Leave out the pictures and return every entry exactly as it appears.
------ Extracted material ------
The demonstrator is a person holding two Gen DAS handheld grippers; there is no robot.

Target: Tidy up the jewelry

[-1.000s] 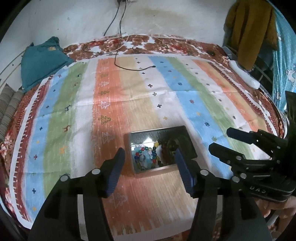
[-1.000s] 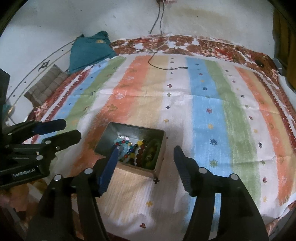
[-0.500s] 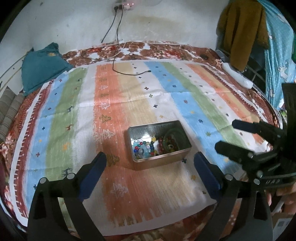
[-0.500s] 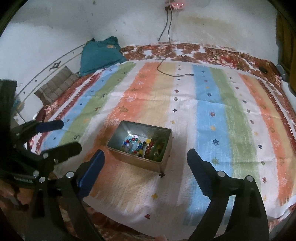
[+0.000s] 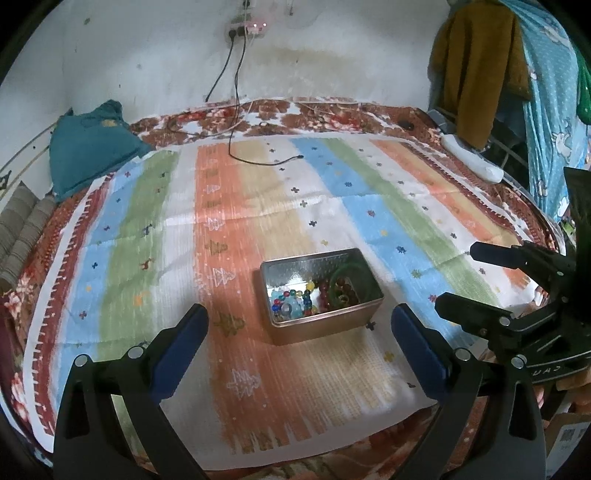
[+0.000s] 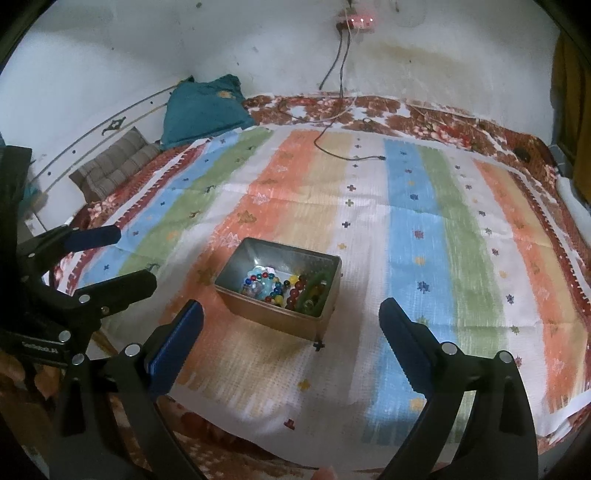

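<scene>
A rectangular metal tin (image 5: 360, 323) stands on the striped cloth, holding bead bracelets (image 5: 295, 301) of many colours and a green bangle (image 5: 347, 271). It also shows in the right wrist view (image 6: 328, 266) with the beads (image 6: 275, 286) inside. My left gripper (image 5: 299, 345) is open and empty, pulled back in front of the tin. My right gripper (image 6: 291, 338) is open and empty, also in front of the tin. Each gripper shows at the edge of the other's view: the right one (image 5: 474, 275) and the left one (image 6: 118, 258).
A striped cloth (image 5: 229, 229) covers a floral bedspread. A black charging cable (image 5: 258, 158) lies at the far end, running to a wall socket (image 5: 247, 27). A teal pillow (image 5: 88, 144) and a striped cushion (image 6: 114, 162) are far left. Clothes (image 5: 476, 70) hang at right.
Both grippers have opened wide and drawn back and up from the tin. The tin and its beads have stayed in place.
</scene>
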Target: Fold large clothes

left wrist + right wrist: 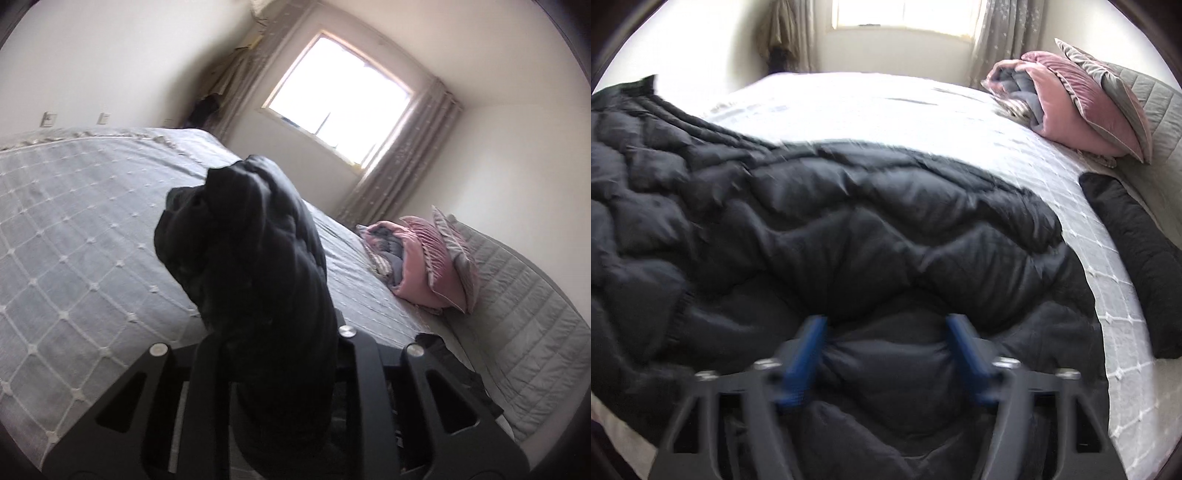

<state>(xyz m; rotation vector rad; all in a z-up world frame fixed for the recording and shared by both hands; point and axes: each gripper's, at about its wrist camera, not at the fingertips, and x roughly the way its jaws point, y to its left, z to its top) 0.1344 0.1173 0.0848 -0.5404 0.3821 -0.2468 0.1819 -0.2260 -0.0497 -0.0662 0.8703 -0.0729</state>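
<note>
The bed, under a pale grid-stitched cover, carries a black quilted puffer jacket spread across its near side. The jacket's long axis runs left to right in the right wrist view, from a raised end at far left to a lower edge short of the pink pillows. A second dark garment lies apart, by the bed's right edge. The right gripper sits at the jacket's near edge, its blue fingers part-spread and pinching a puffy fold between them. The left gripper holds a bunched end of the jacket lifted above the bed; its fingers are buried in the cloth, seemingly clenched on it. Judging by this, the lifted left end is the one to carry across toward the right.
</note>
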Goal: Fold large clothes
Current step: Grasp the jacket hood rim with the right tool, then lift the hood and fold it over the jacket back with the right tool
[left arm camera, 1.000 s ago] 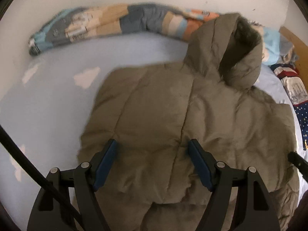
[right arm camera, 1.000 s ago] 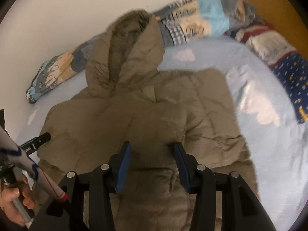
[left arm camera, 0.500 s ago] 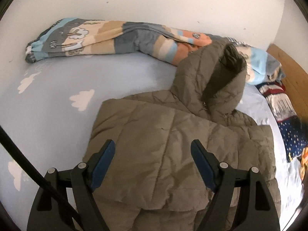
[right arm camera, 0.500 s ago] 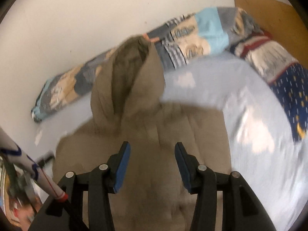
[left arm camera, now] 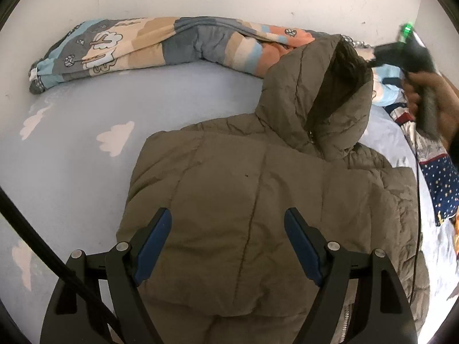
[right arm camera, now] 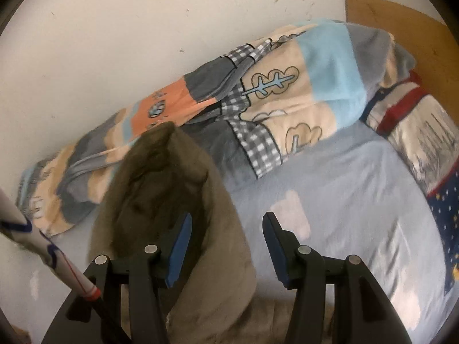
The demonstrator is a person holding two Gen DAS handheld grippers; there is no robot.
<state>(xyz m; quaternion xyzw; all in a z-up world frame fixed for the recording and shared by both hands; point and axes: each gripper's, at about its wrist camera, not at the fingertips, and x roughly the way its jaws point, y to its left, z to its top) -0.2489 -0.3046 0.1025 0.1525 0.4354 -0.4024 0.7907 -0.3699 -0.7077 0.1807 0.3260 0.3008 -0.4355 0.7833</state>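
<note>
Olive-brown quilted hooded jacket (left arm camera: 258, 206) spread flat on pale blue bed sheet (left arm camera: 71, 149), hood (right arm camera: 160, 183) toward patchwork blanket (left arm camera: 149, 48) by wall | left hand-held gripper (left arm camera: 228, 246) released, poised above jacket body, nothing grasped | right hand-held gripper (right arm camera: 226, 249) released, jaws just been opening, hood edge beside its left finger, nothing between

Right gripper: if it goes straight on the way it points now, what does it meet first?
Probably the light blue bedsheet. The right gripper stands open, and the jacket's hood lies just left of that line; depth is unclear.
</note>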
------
◆ Exercise answer ◆
The demonstrator is a person holding two Gen DAS handheld grippers; there is no robot.

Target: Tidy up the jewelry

[-1.000s] 
[-1.000s] 
[-0.500s] 
[-0.500s] 
[+0.000s] 
[+0.000s] 

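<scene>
A rectangular metal tin (image 5: 360, 323) stands on the striped cloth, holding bead bracelets (image 5: 295, 301) of many colours and a green bangle (image 5: 347, 271). It also shows in the right wrist view (image 6: 328, 266) with the beads (image 6: 275, 286) inside. My left gripper (image 5: 299, 345) is open and empty, pulled back in front of the tin. My right gripper (image 6: 291, 338) is open and empty, also in front of the tin. Each gripper shows at the edge of the other's view: the right one (image 5: 474, 275) and the left one (image 6: 118, 258).
A striped cloth (image 5: 229, 229) covers a floral bedspread. A black charging cable (image 5: 258, 158) lies at the far end, running to a wall socket (image 5: 247, 27). A teal pillow (image 5: 88, 144) and a striped cushion (image 6: 114, 162) are far left. Clothes (image 5: 476, 70) hang at right.
Both grippers have opened wide and drawn back and up from the tin. The tin and its beads have stayed in place.
</scene>
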Target: Fold large clothes

left wrist + right wrist: 

<state>(xyz m; rotation vector rad; all in a z-up world frame fixed for the recording and shared by both hands; point and axes: each gripper's, at about its wrist camera, not at the fingertips, and x roughly the way its jaws point, y to its left, z to its top) 0.1344 0.1173 0.0848 -0.5404 0.3821 -0.2468 0.1819 -0.2260 -0.0497 -0.0662 0.8703 -0.0729</state>
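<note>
The bed, under a pale grid-stitched cover, carries a black quilted puffer jacket spread across its near side. The jacket's long axis runs left to right in the right wrist view, from a raised end at far left to a lower edge short of the pink pillows. A second dark garment lies apart, by the bed's right edge. The right gripper sits at the jacket's near edge, its blue fingers part-spread and pinching a puffy fold between them. The left gripper holds a bunched end of the jacket lifted above the bed; its fingers are buried in the cloth, seemingly clenched on it. Judging by this, the lifted left end is the one to carry across toward the right.
</note>
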Goal: Fold large clothes
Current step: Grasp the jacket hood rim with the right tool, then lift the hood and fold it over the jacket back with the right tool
[left arm camera, 1.000 s ago] 
[right arm camera, 1.000 s ago] 
[left arm camera, 0.500 s ago] 
[right arm camera, 0.500 s ago] 
[left arm camera, now] 
[right arm camera, now] 
The demonstrator is a person holding two Gen DAS handheld grippers; there is no robot.
<state>(xyz m; quaternion xyzw; all in a z-up world frame fixed for the recording and shared by both hands; point and axes: each gripper's, at about its wrist camera, not at the fingertips, and x roughly the way its jaws point, y to its left, z to its top) -0.2489 -0.3046 0.1025 0.1525 0.4354 -0.4024 0.7907 -0.3699 -0.7077 0.1807 0.3260 0.3008 -0.4355 0.7833</state>
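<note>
Olive-brown quilted hooded jacket (left arm camera: 258, 206) spread flat on pale blue bed sheet (left arm camera: 71, 149), hood (right arm camera: 160, 183) toward patchwork blanket (left arm camera: 149, 48) by wall | left hand-held gripper (left arm camera: 228, 246) released, poised above jacket body, nothing grasped | right hand-held gripper (right arm camera: 226, 249) released, jaws just been opening, hood edge beside its left finger, nothing between

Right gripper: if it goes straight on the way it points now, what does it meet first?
Probably the light blue bedsheet. The right gripper stands open, and the jacket's hood lies just left of that line; depth is unclear.
</note>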

Nothing else is required to finish the exercise.